Business & Economics
Trump Scraps Turnberry Accord, Slaps 25% Tariff on EU Autos
On 1 May 2026 President Trump voided last year’s U.S.–EU Turnberry trade deal and said U.S. tariffs on European cars and trucks will jump from 15 % to 25 % next week unless production is moved stateside.
Focusing Facts
- 25 % duty replaces the 15 % ceiling negotiated in July 2025 and is slated to take effect the week of 4–8 May 2026.
- EU-branded vehicles assembled inside the United States are exempt from the increase, per Trump’s Truth Social post.
- The move follows a January 2026 Supreme Court ruling that struck down Trump’s earlier emergency tariff authority, pushing the White House to invoke Section 232 instead.
Context
Trade tantrums are hardly new: Smoot-Hawley (1930) and Nixon’s 10 % import surcharge (Aug 1971) likewise used sudden tariffs to coerce partners, sowing retaliation and systemic strain. Trump’s latest hike continues the post-2018 trend of weaponising Section 232 and social-media diplomacy, underscoring the erosion of the rules-based order that the GATT (1947) and WTO (1995) tried to cement. By conditioning relief on local assembly, Washington is blending old-school protectionism with modern industrial policy, mirroring China’s JV mandates of the 1990s and the EU’s own carbon border tax. If such headline-driven, personality-centric tariffs become the norm, the century-long march toward lower barriers and predictable global supply chains could splinter into regional blocs, dampening growth and making future reversals—like the Tokyo or Uruguay Round gains—far harder to recreate.
Perspectives
Left-leaning European newspapers
e.g., The Guardian, BBC, NZ Herald — They portray Trump’s 25 % auto tariff as a unilateral breach of the Turnberry trade deal, underscoring Washington’s growing unpredictability and warning of EU retaliation. Coverage stresses diplomatic fallout and paints Trump as uniquely unreliable, giving little space to his enforcement rationale and reflecting these outlets’ consistent skepticism toward his nationalist trade agenda.
Business and market-focused outlets in Asia and emerging economies
e.g., Economic Times, News.az — Reports highlight the tariff hike as a mechanism to spur foreign carmakers to expand production in the United States, amplifying Trump’s claim of $100 billion in new plant investment. The largely transactional framing repeats White House statistics without probing legality or global economic risk, showing a tendency toward investment-centric, minimally critical reporting.

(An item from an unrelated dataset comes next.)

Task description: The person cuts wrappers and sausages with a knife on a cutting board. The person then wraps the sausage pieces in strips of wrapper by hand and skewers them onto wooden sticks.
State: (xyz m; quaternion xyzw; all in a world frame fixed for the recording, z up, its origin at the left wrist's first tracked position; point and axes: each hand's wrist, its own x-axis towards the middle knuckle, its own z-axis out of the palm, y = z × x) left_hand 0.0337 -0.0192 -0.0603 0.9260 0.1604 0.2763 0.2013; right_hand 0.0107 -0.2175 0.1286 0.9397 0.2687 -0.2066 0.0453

Crypto/Alternative online media
e.g., BeInCrypto — Coverage speculates that the tariff salvo is connected to European reluctance to back U.S. actions against Iran, suggesting broader geopolitical coercion beyond stated trade grievances. Relies on social-media conjecture and conflates distinct issues, reflecting an incentive to push eye-catching geopolitical narratives that are not substantiated by official statements.